● WHAT TO PRODUCE: Could you repeat the records shown below exactly as written?
___ DATA TO USE ___
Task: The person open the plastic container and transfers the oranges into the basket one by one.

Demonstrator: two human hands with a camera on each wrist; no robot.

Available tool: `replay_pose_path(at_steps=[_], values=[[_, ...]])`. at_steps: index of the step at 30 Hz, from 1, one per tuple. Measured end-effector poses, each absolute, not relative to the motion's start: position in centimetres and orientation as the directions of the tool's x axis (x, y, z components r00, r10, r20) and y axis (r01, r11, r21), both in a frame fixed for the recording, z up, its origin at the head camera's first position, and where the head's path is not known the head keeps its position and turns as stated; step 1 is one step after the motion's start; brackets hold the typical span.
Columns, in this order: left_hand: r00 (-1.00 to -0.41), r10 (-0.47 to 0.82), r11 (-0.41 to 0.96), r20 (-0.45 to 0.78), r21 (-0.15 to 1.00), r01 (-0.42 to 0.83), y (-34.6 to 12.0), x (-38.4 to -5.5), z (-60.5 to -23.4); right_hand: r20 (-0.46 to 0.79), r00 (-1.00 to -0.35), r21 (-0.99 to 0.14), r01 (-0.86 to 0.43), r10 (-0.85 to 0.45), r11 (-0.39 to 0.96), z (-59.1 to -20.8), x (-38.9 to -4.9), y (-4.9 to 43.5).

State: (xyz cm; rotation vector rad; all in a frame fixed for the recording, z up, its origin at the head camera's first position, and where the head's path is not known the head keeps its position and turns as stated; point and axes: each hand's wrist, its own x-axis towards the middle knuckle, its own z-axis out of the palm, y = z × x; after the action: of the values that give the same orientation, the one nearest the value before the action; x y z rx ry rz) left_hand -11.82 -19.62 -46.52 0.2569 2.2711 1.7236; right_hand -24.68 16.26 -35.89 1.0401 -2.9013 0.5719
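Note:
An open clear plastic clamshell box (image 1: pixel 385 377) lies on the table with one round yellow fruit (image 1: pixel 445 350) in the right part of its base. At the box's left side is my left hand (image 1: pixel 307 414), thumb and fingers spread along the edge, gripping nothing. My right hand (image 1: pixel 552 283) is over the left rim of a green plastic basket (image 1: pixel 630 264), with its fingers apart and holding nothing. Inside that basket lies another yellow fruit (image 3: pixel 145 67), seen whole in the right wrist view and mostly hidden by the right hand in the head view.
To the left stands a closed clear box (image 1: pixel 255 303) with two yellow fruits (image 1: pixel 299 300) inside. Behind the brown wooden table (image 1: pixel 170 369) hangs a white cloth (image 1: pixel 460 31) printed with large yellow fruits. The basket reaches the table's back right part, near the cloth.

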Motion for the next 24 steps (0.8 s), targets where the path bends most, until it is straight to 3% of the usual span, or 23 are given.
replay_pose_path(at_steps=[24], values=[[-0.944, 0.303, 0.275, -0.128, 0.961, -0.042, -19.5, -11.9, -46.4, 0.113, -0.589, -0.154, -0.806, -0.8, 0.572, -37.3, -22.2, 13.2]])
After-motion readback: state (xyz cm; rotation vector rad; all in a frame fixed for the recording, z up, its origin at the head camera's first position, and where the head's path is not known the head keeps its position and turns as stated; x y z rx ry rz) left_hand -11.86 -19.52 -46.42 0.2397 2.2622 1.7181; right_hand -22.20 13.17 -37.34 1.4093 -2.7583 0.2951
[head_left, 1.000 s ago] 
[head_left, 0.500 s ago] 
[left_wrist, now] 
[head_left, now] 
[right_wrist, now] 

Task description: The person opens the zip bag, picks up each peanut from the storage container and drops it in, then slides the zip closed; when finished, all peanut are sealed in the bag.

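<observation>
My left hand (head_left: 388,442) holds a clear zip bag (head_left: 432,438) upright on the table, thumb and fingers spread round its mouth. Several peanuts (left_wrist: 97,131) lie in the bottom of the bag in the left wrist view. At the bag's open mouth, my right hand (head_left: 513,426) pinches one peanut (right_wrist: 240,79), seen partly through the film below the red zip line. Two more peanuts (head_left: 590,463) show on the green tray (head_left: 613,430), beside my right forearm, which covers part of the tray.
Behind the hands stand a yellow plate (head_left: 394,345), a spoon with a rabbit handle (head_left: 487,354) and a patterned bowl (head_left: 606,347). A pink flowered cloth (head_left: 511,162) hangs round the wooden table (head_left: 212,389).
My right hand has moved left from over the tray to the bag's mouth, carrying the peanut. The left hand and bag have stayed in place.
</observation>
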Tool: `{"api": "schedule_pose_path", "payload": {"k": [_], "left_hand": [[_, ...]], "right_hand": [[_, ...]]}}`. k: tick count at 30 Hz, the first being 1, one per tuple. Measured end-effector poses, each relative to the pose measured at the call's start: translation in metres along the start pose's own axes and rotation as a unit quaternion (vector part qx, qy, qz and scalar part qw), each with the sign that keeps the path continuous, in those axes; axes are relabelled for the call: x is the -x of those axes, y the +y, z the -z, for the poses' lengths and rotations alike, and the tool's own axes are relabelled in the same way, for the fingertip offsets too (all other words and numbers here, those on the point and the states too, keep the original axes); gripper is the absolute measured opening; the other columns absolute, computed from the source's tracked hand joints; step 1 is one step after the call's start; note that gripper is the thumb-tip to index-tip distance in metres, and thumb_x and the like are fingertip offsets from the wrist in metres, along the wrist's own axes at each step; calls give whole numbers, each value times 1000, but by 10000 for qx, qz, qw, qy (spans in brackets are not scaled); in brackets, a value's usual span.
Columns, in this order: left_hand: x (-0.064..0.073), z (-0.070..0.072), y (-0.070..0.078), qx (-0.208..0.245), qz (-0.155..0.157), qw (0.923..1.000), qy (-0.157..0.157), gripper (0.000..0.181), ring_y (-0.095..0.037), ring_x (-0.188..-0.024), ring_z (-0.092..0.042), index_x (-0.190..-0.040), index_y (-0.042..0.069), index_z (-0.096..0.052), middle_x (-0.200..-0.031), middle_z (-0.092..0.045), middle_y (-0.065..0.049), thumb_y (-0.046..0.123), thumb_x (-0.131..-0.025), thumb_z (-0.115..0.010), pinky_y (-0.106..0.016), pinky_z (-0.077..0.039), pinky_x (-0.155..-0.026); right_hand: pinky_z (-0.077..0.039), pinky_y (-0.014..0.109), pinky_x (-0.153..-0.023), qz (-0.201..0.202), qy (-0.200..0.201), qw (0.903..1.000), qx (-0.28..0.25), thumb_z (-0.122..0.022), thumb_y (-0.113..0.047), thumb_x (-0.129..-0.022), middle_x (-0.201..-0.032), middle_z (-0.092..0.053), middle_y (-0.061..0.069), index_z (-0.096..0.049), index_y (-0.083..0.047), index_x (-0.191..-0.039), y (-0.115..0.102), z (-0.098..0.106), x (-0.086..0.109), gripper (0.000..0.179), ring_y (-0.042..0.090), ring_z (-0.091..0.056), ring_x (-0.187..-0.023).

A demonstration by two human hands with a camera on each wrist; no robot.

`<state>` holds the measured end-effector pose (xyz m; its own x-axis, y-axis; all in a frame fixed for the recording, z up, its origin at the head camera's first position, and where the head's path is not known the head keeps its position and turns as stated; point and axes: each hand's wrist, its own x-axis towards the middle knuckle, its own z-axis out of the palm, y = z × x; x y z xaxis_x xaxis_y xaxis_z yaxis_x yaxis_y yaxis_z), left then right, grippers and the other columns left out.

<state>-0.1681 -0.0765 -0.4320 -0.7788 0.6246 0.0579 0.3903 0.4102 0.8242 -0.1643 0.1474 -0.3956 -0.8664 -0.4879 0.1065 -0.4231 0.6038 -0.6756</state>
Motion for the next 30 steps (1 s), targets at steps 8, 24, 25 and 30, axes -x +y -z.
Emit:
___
● YOUR SOLUTION:
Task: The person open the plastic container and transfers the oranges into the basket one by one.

Demonstrator: two human hands with a camera on each wrist; no robot.

Available tool: `replay_pose_path(at_steps=[_], values=[[_, ...]])`. at_steps: index of the step at 30 Hz, from 1, one per tuple. Measured end-effector poses, each absolute, not relative to the motion's start: position in centimetres and orientation as the directions of the tool's x axis (x, y, z components r00, r10, r20) and y axis (r01, r11, r21), both in a frame fixed for the recording, z up, its origin at the head camera's first position, and where the head's path is not known the head keeps its position and turns as stated; step 1 is one step after the motion's start; brackets hold the typical span.
Columns, in this order: left_hand: r00 (-1.00 to -0.41), r10 (-0.47 to 0.82), r11 (-0.41 to 0.96), r20 (-0.45 to 0.78), r21 (-0.15 to 1.00), r01 (-0.42 to 0.83), y (-34.6 to 12.0), x (-38.4 to -5.5), z (-60.5 to -23.4); right_hand: r20 (-0.46 to 0.79), r00 (-1.00 to -0.35), r21 (-0.99 to 0.14), r01 (-0.86 to 0.43), r10 (-0.85 to 0.45), r11 (-0.39 to 0.96), z (-59.1 to -20.8), x (-38.9 to -4.9), y (-4.9 to 43.5).

State: (xyz cm; rotation vector rad; all in a frame fixed for the recording, z up, its origin at the head camera's first position, and where the head's path is not known the head keeps its position and turns as stated; point and axes: each hand's wrist, its own x-axis towards the middle knuckle, its own z-axis out of the palm, y = z × x; after the action: of the values that give the same orientation, the one nearest the value before the action; x y z rx ry rz) left_hand -11.82 -19.62 -46.52 0.2569 2.2711 1.7236; right_hand -24.68 16.26 -35.89 1.0401 -2.9013 0.5719
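Note:
An open clear plastic clamshell box (image 1: pixel 385 377) lies on the table with one round yellow fruit (image 1: pixel 445 350) in the right part of its base. At the box's left side is my left hand (image 1: pixel 307 414), thumb and fingers spread along the edge, gripping nothing. My right hand (image 1: pixel 552 283) is over the left rim of a green plastic basket (image 1: pixel 630 264), with its fingers apart and holding nothing. Inside that basket lies another yellow fruit (image 3: pixel 145 67), seen whole in the right wrist view and mostly hidden by the right hand in the head view.
To the left stands a closed clear box (image 1: pixel 255 303) with two yellow fruits (image 1: pixel 299 300) inside. Behind the brown wooden table (image 1: pixel 170 369) hangs a white cloth (image 1: pixel 460 31) printed with large yellow fruits. The basket reaches the table's back right part, near the cloth.
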
Motion for the next 24 steps (0.8 s), targets where the path bends most, until it is straight to 3% of the usual span, or 23 are given.
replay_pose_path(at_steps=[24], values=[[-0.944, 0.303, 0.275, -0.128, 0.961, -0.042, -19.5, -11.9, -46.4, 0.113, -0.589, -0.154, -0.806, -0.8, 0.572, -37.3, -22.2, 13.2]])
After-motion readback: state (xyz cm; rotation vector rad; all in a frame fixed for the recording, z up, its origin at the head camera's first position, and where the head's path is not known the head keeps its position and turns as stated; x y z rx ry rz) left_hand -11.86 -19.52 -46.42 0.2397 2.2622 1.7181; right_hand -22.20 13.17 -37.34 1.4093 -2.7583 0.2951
[head_left, 1.000 s ago] 
[head_left, 0.500 s ago] 
[left_wrist, now] 
[head_left, now] 
[right_wrist, now] 

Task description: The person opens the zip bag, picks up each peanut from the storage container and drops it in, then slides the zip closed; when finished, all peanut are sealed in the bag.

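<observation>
My left hand (head_left: 388,442) holds a clear zip bag (head_left: 432,438) upright on the table, thumb and fingers spread round its mouth. Several peanuts (left_wrist: 97,131) lie in the bottom of the bag in the left wrist view. At the bag's open mouth, my right hand (head_left: 513,426) pinches one peanut (right_wrist: 240,79), seen partly through the film below the red zip line. Two more peanuts (head_left: 590,463) show on the green tray (head_left: 613,430), beside my right forearm, which covers part of the tray.
Behind the hands stand a yellow plate (head_left: 394,345), a spoon with a rabbit handle (head_left: 487,354) and a patterned bowl (head_left: 606,347). A pink flowered cloth (head_left: 511,162) hangs round the wooden table (head_left: 212,389).
My right hand has moved left from over the tray to the bag's mouth, carrying the peanut. The left hand and bag have stayed in place.
</observation>
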Tool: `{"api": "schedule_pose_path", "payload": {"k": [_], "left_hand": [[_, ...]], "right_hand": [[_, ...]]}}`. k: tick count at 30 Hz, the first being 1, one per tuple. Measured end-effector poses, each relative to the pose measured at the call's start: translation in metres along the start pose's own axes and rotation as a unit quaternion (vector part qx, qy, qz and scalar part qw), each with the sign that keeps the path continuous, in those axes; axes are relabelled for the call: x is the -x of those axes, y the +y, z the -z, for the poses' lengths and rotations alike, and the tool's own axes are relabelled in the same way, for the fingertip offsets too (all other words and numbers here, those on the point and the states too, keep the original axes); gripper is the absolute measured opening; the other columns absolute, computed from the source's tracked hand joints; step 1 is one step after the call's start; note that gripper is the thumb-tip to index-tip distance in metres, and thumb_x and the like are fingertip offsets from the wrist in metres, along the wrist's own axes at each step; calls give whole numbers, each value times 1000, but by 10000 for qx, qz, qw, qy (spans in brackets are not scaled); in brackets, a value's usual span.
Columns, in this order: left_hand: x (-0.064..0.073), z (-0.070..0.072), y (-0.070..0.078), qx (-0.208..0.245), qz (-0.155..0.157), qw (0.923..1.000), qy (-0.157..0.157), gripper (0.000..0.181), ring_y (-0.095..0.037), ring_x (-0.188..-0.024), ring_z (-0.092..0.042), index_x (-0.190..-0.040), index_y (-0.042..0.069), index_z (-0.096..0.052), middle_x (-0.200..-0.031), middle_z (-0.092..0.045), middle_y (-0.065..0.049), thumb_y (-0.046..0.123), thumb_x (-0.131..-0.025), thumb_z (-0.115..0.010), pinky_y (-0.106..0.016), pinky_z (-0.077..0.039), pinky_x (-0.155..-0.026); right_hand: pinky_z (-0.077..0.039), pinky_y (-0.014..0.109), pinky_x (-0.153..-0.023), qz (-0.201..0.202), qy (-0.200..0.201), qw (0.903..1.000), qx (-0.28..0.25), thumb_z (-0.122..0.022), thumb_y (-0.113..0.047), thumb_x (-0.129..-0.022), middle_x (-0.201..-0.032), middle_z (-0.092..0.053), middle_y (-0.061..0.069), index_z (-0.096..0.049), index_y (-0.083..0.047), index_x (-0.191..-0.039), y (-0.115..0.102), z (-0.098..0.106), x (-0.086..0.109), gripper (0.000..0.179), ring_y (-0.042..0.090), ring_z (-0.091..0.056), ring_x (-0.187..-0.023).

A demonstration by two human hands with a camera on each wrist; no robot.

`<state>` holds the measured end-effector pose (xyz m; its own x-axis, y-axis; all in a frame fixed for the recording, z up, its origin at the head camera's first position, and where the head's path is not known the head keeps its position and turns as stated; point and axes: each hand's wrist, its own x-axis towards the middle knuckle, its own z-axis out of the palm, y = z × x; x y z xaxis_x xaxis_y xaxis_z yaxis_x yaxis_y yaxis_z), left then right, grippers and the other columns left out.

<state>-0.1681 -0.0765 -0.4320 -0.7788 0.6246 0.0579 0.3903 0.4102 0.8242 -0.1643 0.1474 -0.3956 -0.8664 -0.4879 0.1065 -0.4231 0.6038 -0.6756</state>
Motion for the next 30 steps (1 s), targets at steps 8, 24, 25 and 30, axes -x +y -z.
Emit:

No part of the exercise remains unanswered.